Se mangi sano è probabile che tu lo faccia perché sei ricco. Almeno in Inghilterra. Lo rivela una ricerca appena pubblicata dal Centro di ricerche sull'alimentazione dell'Università di Cambridge che ha messo in rilievo come dal 2002 al 2012 in Gran Bretagna gli alimenti salutari, frutta e verdura in testa, abbiamo subito un aumento dei prezzi costante al contrario del “junk food”, alimenti ad alto tasso di carboidrati, grassi e zuccheri come pane, pizza surgelata e ciambelle.

Gli studiosi hanno monitorato per 10 anni 94 tra cibi e bevande fra i più consumati nel Paese da 1491 adulti che per anni hanno acconsentito a segnare tutto quello che hanno mangiato. Ogni cibo è stato assegnato a un gruppo di alimenti (per esempio “frutta e verdura” o “pesce, carne e altre fonti di proteine”) e poi ulteriormente diviso in “meno sano” o “più sano” utilizzando un modello di profili nutrizionali sviluppato dalla Food Standards Agency.
La ricerca, la prima di questo tipo in UK, mostra come la media del prezzo per 1000 kcal dei primi sia di 2.50 sterline mentre per i cibi più salutari si alzi a 7,49 sterline, una media di tre volte di più rispetto alle alternative meno salutari.  
Nella giornata mondiale dell’alimentazione che ci siamo appena lasciati alle spalle (il 16 ottobre) uno dei punti cardine è stato ricordare che nel mondo ci sono ancora 842 milioni di persone che soffrono la fame, di cui 200 milioni sono bambini. Eppure riflettere sul costo degli alimenti e su quanti possano effettivamente permettersi di comprarlo, a livello economico ma anche in termini di tempi da dedicare all’acquisto e alla preparazione, non è meno importante.
In Inghilterra, come in altri Paesi Europei, sta diventando un problema. Secondo uno studio condotto da ricercatori dell’UK Health Forum e dell’Organizzazione mondiale della sanità e presentato al convegno della Società europea di cardiologia nel maggio scorso, la percentuale di persone in sovrappeso e obese è destinata a crescere in quasi tutti i Paesi europei da qui al 2030. Tra i maschi, le percentuali più alte sono previste in Irlanda (90%), in Spagna, Repubblica Ceca e Polonia (80%), e in Gran Bretagna (75%).

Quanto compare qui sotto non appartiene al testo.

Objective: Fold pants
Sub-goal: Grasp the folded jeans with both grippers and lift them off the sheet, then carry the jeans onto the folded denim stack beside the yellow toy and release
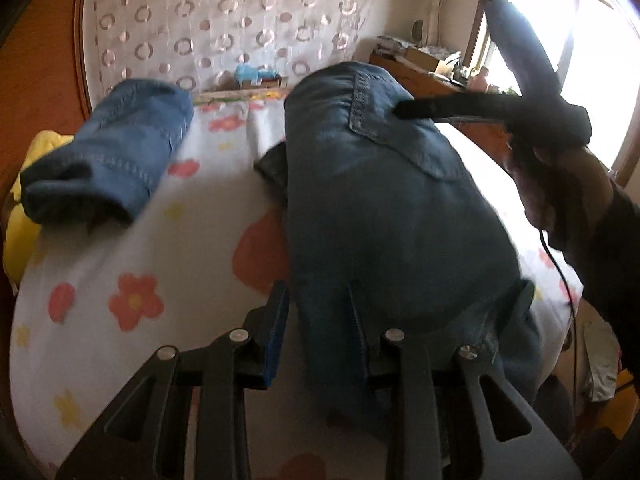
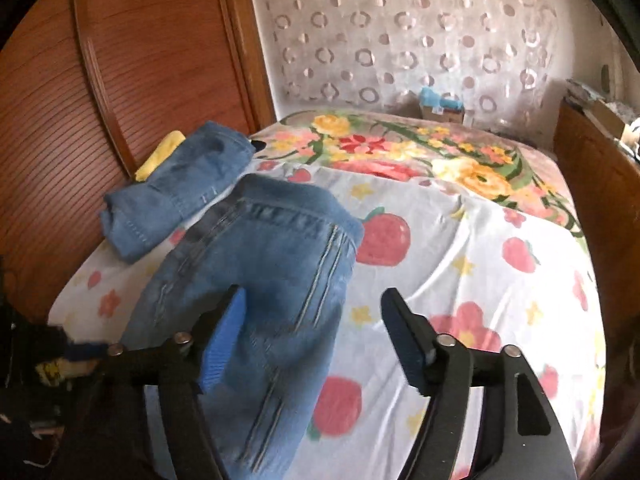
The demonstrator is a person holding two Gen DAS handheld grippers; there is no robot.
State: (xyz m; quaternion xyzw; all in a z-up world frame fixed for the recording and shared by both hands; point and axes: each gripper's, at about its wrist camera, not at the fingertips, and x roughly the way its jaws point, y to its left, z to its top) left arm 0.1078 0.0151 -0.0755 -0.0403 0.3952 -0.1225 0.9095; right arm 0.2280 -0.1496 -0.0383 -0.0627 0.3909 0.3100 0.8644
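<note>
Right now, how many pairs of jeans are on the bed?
2. One folded pair lies near the wooden wall beside something yellow; the other pair is near the bed's front edge, in the left jaws. More could be out of view.

A home bedroom: floral-sheeted bed (image 2: 460,240), wooden wardrobe (image 2: 120,80), curtained window (image 1: 540,40).
</note>
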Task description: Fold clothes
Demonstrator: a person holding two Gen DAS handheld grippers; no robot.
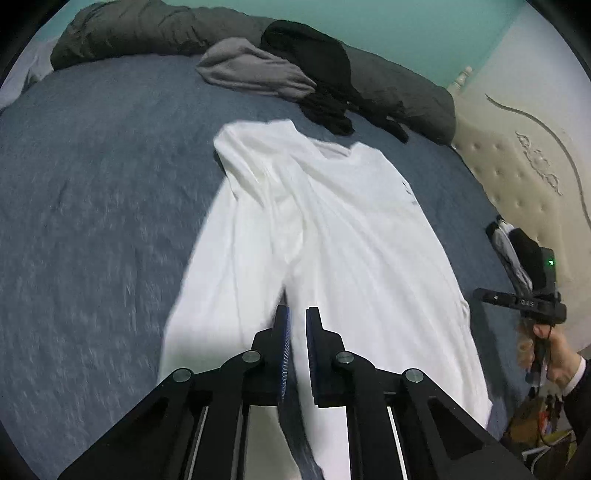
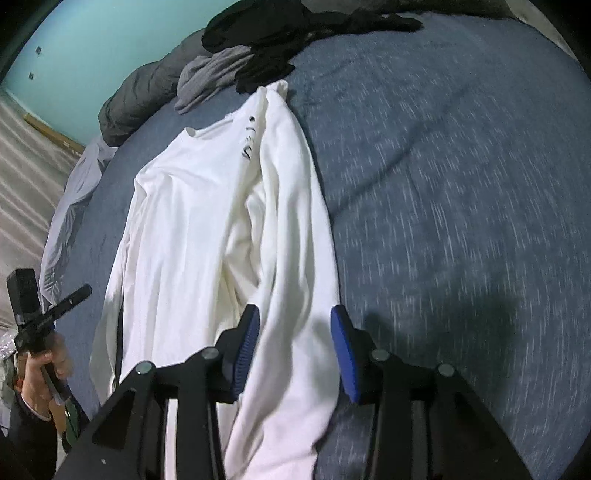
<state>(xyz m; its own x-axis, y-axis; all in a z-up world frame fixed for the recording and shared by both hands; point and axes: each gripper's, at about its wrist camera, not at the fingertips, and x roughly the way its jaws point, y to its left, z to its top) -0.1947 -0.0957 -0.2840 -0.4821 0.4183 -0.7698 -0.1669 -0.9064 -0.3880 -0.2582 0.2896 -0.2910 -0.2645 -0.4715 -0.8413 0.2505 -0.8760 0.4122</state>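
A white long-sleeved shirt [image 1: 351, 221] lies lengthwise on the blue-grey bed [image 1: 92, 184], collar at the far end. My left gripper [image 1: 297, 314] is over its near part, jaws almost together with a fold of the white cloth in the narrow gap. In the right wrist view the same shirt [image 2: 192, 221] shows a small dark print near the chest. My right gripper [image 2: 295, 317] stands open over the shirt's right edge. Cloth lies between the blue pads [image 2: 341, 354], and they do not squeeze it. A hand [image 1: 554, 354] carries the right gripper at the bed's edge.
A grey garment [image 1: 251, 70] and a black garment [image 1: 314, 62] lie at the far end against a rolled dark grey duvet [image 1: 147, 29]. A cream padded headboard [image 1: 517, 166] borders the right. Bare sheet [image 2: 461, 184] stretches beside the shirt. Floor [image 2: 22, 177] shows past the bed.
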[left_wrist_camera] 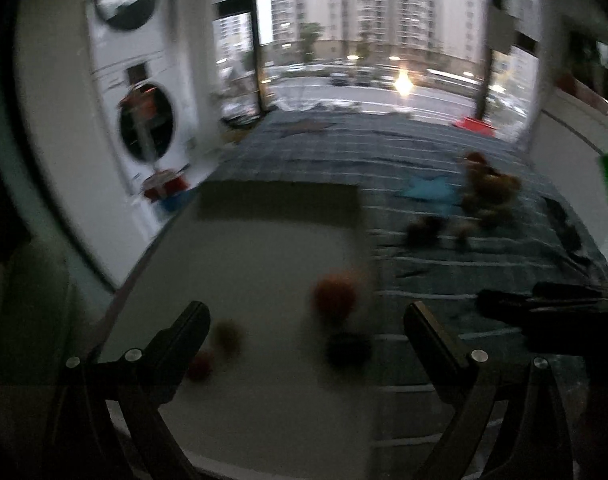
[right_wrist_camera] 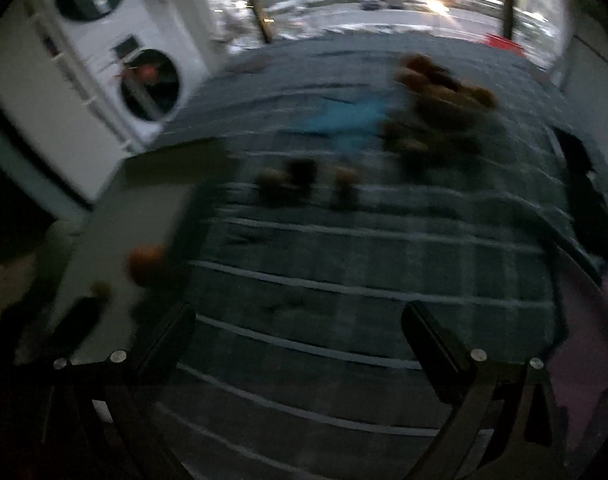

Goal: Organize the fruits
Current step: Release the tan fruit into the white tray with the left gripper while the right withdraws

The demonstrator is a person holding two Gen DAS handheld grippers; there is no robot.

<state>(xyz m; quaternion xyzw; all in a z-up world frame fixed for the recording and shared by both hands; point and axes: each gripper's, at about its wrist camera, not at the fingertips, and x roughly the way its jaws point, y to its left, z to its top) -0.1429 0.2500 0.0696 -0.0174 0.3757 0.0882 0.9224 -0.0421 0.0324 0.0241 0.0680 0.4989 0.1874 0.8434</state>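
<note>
Both views are blurred. A white tray (left_wrist_camera: 264,248) lies on the left of a plaid cloth (left_wrist_camera: 443,280). On it sit an orange fruit (left_wrist_camera: 333,298), a yellowish fruit (left_wrist_camera: 228,334), a small red fruit (left_wrist_camera: 200,364) and a dark fruit (left_wrist_camera: 349,348). My left gripper (left_wrist_camera: 307,320) stands open above these, holding nothing. On the cloth lie a brownish fruit pile (right_wrist_camera: 435,88) and several small dark fruits (right_wrist_camera: 288,178). My right gripper (right_wrist_camera: 300,320) is open over bare cloth, well short of them, with the tray (right_wrist_camera: 152,208) and the orange fruit (right_wrist_camera: 146,262) to its left.
A blue star-shaped piece (right_wrist_camera: 343,120) lies beside the pile. A black object (right_wrist_camera: 583,200) rests on the cloth's right edge, near a pink sleeve (right_wrist_camera: 583,340). Stacked washing machines (left_wrist_camera: 144,120) stand at the left, a window behind, and a red item (left_wrist_camera: 473,124) at the far edge.
</note>
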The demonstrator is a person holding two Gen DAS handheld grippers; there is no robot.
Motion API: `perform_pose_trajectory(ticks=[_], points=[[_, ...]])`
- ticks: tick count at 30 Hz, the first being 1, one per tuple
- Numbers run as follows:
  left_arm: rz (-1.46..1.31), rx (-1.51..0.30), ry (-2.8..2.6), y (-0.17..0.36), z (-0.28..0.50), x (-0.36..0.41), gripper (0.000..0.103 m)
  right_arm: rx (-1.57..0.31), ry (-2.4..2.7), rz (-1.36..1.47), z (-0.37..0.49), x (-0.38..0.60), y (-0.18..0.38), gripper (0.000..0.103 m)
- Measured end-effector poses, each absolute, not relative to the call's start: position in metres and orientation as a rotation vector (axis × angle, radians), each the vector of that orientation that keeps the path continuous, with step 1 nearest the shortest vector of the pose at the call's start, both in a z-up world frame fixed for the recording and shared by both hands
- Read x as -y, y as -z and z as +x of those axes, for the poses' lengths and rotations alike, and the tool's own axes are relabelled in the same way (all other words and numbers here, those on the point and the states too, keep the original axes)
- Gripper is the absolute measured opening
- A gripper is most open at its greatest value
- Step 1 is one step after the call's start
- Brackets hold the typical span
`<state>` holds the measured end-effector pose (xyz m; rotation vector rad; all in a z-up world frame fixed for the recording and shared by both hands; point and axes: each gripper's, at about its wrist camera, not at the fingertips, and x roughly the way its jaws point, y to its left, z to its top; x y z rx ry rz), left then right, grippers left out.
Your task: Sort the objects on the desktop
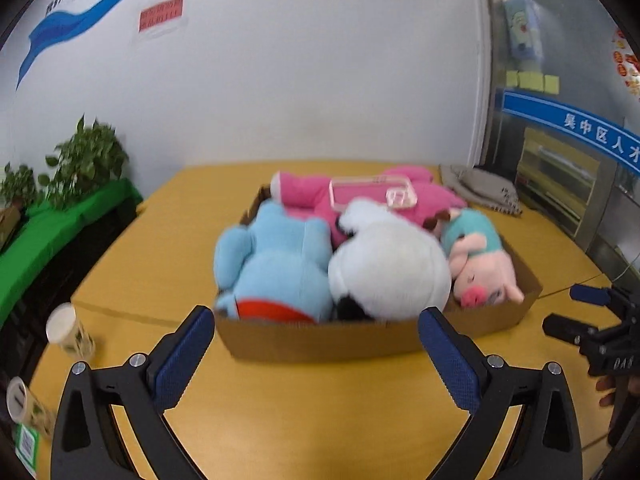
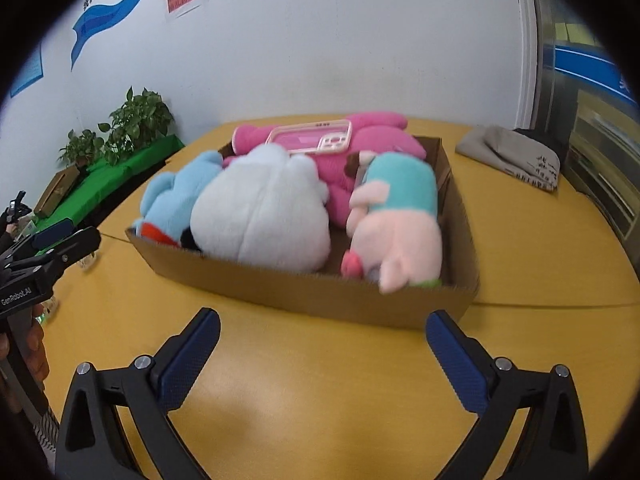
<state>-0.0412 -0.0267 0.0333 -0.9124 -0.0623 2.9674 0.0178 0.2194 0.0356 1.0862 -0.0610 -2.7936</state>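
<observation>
Both grippers, left gripper point(image 1: 316, 322) and right gripper point(image 2: 322, 324), gape empty before the cardboard box point(image 2: 304, 292); its soft toys look light, probably best pinched mid-body.

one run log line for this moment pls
left gripper: open, empty | right gripper: open, empty | cardboard box: holds plush toys, phone case on top | both short of box

Brown cardboard box point(image 2: 304, 292), light blue plush point(image 2: 176, 196), white plush point(image 2: 260, 216), pink pig point(image 2: 400, 240), yellow table point(image 2: 320, 380)
</observation>
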Motion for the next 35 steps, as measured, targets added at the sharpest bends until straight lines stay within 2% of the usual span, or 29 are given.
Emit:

La ricerca collega l’epidemia di obesità e sovrappeso all’aumento di malattie coronariche e ictus, che nel 2030 potrebbero coinvolgere 1.604 persone ogni centomila individui a livello europeo, con tassi superiori ai 2.500 casi in Austria, Lettonia e Turchia.
L’Italia non è messa molto meglio: se si continua così la prevalenza del sovrappeso dovrebbe passare al 64 per cento nel 2020 e al 70 per cento nel 2030, contro il 58% del 2010. Lievemente inferiore, e comunque in crescita, per le donne: arriverà al 44 per cento nel 2020 e al 50 per cento nel 2030, contro il 39 per cento del 2010. Gli obesi passeranno dal 12 per cento (10 per le donne) del 2010 al 20% nel 2030. Ma il dato che più preoccupa è forse quello dei bambini: secondo l’OMS è proprio l'Italia ad avere la percentuale maggiore di minori in sovrappeso in Europa (il 22,2 per cento) e il Ministero della Salute stima che uno su tre abbia problemi di sovrappeso e uno su cinque di obesità. Di certo pesa la scarsità di movimento praticato, ma non è da sottovalutare la facilità con cui il fast e junk food può essere acquistato e consumato anche dai più piccoli. E il costo di questi comportamenti lo paghiamo tutti.